--- What the exercise asks ---
For the material below, return exactly the lines starting at the one holding "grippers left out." and ending at the one holding "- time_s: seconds", counting both as part of the range.
BEGIN Record set
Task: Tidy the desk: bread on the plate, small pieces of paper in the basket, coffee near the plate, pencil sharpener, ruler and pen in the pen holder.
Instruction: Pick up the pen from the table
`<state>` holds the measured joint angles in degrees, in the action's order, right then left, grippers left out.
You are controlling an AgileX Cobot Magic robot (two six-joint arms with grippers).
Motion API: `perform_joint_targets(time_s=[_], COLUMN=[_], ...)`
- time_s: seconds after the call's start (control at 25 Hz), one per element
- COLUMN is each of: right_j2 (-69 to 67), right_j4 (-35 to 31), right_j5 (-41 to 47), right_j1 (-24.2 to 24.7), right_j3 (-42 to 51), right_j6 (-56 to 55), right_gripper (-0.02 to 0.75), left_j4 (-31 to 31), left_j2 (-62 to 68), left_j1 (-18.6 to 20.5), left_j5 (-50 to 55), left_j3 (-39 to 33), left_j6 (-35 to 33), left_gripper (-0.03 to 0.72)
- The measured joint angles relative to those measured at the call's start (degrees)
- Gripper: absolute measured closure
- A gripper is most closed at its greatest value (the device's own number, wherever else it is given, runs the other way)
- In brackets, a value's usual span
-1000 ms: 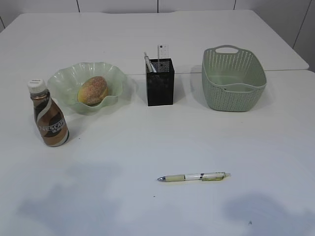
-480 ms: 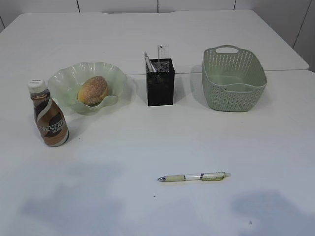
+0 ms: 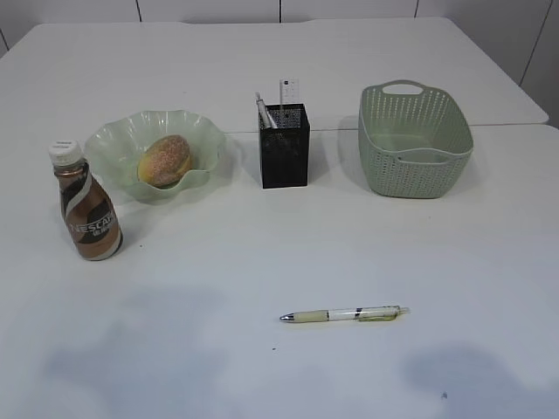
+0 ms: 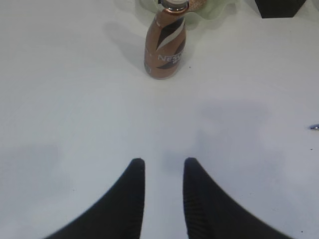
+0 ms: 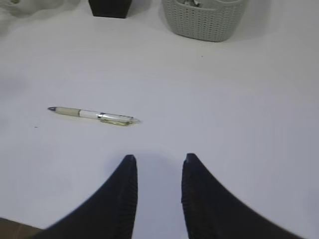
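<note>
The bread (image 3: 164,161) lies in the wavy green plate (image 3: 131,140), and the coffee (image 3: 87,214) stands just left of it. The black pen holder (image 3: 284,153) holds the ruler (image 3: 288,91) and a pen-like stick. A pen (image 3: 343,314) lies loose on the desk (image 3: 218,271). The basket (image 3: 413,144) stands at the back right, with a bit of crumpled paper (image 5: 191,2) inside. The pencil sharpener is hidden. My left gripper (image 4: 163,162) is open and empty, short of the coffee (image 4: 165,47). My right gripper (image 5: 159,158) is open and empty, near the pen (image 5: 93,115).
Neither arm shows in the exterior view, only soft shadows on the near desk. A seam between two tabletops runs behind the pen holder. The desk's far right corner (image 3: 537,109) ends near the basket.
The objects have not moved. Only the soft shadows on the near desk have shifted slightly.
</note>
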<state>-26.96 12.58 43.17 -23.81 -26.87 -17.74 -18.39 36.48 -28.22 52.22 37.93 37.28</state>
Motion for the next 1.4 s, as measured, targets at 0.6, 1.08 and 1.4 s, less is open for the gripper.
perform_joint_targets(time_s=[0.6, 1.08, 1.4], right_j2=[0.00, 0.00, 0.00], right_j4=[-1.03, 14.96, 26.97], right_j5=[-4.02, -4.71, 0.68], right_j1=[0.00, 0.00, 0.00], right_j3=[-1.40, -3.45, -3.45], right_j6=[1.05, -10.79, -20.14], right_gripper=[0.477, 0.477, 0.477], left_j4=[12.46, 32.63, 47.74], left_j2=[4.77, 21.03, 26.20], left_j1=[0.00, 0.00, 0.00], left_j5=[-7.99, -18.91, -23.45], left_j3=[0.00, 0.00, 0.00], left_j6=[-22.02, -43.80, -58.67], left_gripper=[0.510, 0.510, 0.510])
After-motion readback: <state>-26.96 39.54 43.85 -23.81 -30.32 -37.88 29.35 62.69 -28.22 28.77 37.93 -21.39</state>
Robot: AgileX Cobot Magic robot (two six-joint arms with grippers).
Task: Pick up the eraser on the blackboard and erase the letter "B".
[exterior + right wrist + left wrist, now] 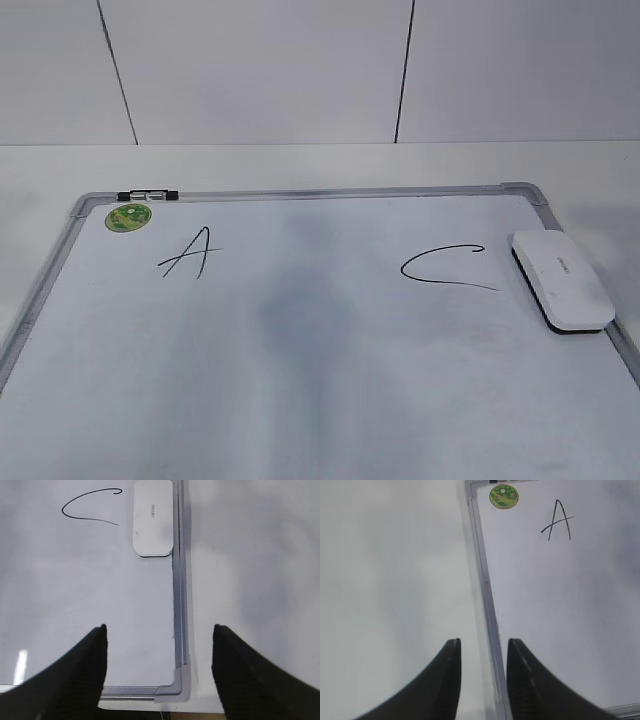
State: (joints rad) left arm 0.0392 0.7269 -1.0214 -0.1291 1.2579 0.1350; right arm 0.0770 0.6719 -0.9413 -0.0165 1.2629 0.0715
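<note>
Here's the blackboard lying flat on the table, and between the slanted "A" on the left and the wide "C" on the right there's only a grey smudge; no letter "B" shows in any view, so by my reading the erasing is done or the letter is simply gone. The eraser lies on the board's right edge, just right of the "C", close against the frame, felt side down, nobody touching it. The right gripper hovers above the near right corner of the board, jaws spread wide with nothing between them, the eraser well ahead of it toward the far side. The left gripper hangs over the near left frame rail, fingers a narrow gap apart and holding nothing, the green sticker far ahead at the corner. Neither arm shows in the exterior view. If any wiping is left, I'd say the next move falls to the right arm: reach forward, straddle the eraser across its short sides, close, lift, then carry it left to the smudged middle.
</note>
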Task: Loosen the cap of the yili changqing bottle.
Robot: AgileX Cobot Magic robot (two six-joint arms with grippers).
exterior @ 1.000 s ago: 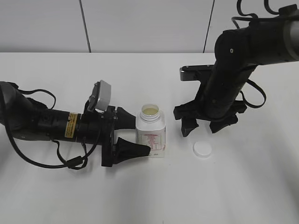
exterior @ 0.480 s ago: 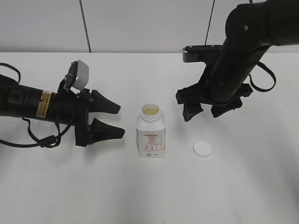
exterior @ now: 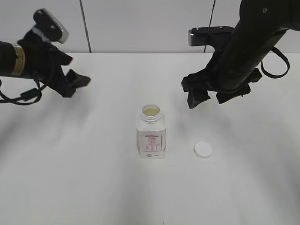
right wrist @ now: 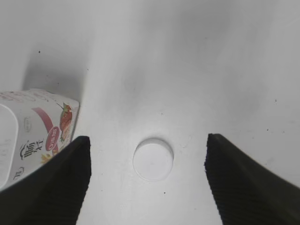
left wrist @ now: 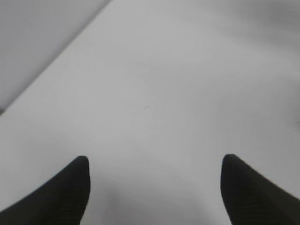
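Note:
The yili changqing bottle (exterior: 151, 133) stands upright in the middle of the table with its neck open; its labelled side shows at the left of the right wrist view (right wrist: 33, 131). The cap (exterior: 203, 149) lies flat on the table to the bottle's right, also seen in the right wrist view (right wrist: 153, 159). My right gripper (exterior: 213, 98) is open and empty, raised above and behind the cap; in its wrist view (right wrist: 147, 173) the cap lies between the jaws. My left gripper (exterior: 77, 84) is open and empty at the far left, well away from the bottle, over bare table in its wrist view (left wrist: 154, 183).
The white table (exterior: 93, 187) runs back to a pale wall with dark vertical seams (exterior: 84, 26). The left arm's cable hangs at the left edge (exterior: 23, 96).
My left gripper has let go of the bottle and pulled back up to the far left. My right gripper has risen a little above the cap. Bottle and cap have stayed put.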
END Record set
--- Task response ---
`<state>` holds the measured joint angles in degrees, in the action's order, right then left, grippers left out.
You are controlling an AgileX Cobot Magic robot (two six-joint arms with grippers).
Motion API: `perform_joint_targets(time_s=[_], COLUMN=[_], ...)`
- time_s: seconds after the call's start (control at 25 Hz), one per element

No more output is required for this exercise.